* Exercise objective:
Go through the listing below and retype exactly the lines starting at the one with "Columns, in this" and ending at the one with "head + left", skipping pictures.

* Source material:

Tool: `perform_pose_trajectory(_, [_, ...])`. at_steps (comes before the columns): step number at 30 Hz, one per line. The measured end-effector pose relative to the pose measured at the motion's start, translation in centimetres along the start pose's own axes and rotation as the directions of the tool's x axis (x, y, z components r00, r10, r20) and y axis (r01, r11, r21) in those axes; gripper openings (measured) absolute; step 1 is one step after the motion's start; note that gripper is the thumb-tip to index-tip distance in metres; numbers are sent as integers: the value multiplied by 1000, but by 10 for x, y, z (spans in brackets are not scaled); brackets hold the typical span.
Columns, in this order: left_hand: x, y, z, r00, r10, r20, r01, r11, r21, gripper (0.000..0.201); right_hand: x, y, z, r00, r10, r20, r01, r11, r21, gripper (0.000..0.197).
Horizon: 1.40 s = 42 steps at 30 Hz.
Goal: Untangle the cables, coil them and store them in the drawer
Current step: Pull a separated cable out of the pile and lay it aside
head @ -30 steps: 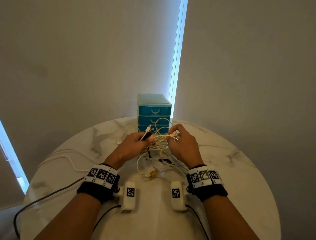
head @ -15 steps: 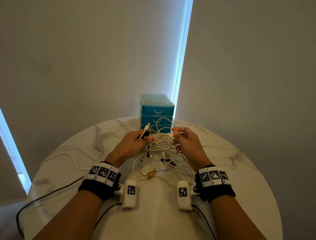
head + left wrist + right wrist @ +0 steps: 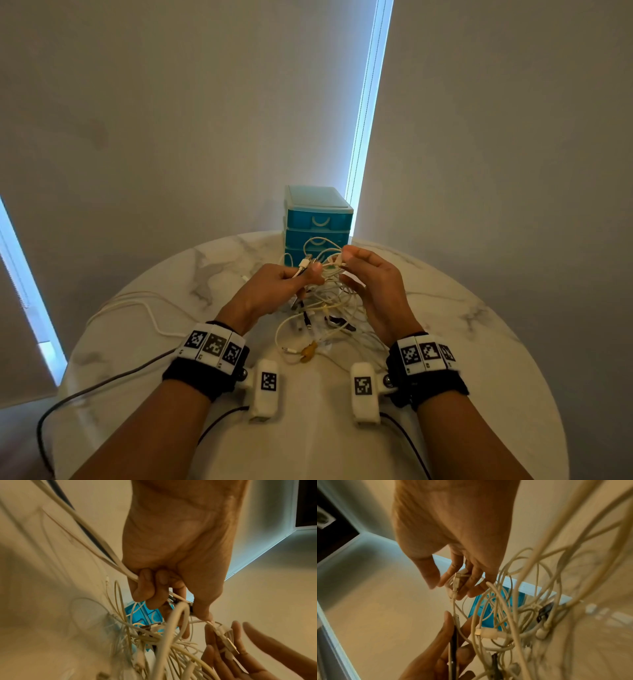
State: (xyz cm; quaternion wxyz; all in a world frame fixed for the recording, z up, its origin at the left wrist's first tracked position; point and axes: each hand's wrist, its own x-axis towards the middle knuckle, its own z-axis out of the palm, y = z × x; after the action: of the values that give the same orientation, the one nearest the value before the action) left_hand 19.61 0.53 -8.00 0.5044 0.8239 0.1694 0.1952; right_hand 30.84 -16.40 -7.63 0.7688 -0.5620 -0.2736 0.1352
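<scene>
Looking down from the head view, you had both hands raised over the cable tangle [image 3: 329, 308], which sat near the middle of the round marble worktop [image 3: 479, 342]. Your left hand [image 3: 274, 291] had its grip curled round a plug end and a few strands, probably to anchor the bundle. Your right hand [image 3: 373, 291] pinched a white connector [image 3: 334, 262] at the top of the tangle, likely to pull that one lead free. The blue drawer unit [image 3: 317, 222] stood at 12 o'clock from the tangle, just behind it at the far rim, all its drawers shut. One loose white lead [image 3: 150, 308] trailed off toward 9 o'clock. Bare worktop lay open at 3 o'clock and at 6 o'clock for laying out coils.

At the left wrist view, your fingers [image 3: 145, 586] were closed round a thick white cable [image 3: 96, 547], with the thumb pressing a dark-tipped plug.

At the right wrist view, your thumb and fingertips [image 3: 452, 574] were only partly closed, nipping a slim white plug [image 3: 456, 582] between them; loops [image 3: 513, 601] hung at 4 o'clock from it, so a straight pull could tighten a knot.
</scene>
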Motion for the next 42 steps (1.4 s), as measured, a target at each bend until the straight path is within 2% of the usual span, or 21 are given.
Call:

* Response to the task:
Columns, in this order: left_hand: x, y, z, r00, r10, r20, r01, r11, r21, gripper (0.000..0.201); right_hand: x, y, z, r00, r10, r20, r01, r11, r21, gripper (0.000..0.197).
Horizon: 1.40 s = 42 steps at 30 Hz.
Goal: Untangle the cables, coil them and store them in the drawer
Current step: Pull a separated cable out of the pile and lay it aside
head @ -30 steps: 
head @ -15 steps: 
head + left wrist + right wrist @ +0 steps: 

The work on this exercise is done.